Bis Das Feuer Die Nacht Erhellt
Es passte, passte beinahe zu gut. Ich zwang mich, ein bisschen länger weiterzumachen, wobei ich meine Gefühle scharf unter Kontrolle behielt, und wählte meine nächsten Worte sehr vorsichtig.
»Weißt du, was ich am meisten bereue?«, sagte ich in einem Ton, so lässig wie nur möglich. »Es ist das Allerdümmste, und du wirst wahrscheinlich lachen.« Um meine Geschichte glaubwürdig erscheinen zu lassen, holte ich ein triviales Lachen von einem Ort in mir hoch, von dem ich nicht mal gewusst hatte, dass er existierte. »Ich habe mein Lieblingssweatshirt bei ihm zu Hause vergessen. Es ist aus
Oxford – meiner Traumuni«, erklärte ich. »Mein Vater hat es mir mitgebracht, als er in England war, deshalb bedeutet es mir viel.«
»Du warst bei Patch zu Hause?« Er hörte sich ehrlich überrascht an.
»Nur einmal. Meine Mutter war zu Hause, deshalb sind wir zu ihm gefahren, um einen Film anzusehen. Ich habe mein Sweatshirt auf dem Sofa vergessen.« Ich wusste, ich befand mich auf gefährlichem Terrain – je mehr Einzelheiten ich über Patchs Wohnung verlauten ließ, umso höher war die Wahrscheinlichkeit, dass etwas nicht passte und ich entlarvt würde. Aber wenn ich zu vage blieb, könnte Rixon darauf kommen, dass ich log.

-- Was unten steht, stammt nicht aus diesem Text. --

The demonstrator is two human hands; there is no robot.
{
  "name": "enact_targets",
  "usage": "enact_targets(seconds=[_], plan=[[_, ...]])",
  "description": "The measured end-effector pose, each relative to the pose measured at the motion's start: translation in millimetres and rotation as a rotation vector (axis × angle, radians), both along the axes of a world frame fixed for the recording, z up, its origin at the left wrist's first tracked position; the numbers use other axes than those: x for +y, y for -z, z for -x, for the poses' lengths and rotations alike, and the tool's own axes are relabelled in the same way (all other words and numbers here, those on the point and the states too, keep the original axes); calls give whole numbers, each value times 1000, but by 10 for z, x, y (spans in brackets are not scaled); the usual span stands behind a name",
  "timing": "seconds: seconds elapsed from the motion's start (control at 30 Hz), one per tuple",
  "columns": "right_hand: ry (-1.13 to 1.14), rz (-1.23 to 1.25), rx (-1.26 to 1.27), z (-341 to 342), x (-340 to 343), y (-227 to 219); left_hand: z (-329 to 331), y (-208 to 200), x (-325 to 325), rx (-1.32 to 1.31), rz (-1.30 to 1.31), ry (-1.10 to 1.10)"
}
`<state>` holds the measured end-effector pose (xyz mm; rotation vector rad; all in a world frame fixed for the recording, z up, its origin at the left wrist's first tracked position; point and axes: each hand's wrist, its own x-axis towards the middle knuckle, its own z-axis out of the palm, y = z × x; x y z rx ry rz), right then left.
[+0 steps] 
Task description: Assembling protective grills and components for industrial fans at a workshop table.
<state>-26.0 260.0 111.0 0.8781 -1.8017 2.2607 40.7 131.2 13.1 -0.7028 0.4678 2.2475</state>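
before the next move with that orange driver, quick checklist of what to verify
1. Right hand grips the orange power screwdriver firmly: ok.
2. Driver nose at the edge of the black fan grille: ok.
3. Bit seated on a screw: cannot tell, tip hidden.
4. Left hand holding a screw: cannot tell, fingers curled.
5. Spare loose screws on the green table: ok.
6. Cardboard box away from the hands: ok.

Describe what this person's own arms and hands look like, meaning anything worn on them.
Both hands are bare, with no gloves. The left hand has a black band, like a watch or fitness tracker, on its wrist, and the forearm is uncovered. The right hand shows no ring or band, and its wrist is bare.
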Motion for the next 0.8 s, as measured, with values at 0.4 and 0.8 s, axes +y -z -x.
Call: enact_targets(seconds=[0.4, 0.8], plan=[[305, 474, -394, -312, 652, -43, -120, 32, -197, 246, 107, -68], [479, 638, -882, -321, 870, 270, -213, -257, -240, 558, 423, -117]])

»Ich bin beeindruckt. Er zieht es eigentlich vor, seine Adresse im Dunkeln zu lassen.«
Und warum das?, fragte ich mich. Was hatte er zu verbergen? Warum war Rixon der Einzige, der Patch in seinem Allerheiligsten aufsuchen durfte? Was konnte er mit Rixon teilen, aber mit niemandem sonst? Hatte er mich deshalb niemals eingelassen, weil er wusste, dass etwas, das ich dort sehen würde, die Wahrheit ans Licht bringen könnte: dass er für den Tod meines Vaters verantwortlich war?
»Das Sweatshirt zurückzubekommen würde mir eine Menge bedeuten«, sagte ich. Ich fühlte mich irgendwie distanziert, so als würde ich aus mehreren Metern Entfernung zusehen, wie ich mich mit Rixon unterhielt. Jemand Stärkeres, Schlaueres und Beherrschteres sagte die Worte, die aus meinem Mund flossen. Diese Person war nicht ich. Ich war das Mädchen, das spürte, wie sie zu Stückchen zerbröselte, die kleiner waren als der Sand unter ihren Füßen.
»Geh morgens früh hin. Patch geht früh aus dem Haus, aber wenn du um halb sieben da bist, dann solltest du ihn noch antreffen.«
»Ich habe keine Lust, ihm zu begegnen.«
»Soll ich das Sweatshirt einfach mitnehmen? Ich bin mir sicher, dass ich morgen Abend dort bin. Spätestens am Wochenende. «
»Ich hätte es lieber so schnell wie möglich zurück. Meine Mutter fragt ständig danach. Patch hat mir einen Schlüssel gegeben, und wenn er die Schlösser nicht ausgetauscht hat, könnte ich immer noch reinkommen. Das Problem ist nur, dass es dunkel war, als wir hingefahren sind, und ich kann mich nicht mehr erinnern, wie wir zu seinem Haus gekommen sind. Ich habe nicht darauf geachtet, weil ich nicht geplant hatte, jemals wieder da hinzufahren, um mein Sweatshirt zu holen, nach unserer Trennung.«
»Swathmore. Dicht am Industriegebiet.«
Mein Gehirn vernetzte die Information.
Wenn seine Wohnung neben dem Industriegebiet lag, dann wettete ich, dass er in einem der Backstein-Apartmenthäuser am Rand der Altstadt von Coldwater lebte. Es gab nicht viele andere Möglichkeiten, wenn er nicht in eine der verlassenen Fabriken oder in die Hütten der Obdachlosen eingezogen war, woran ich zweifelte.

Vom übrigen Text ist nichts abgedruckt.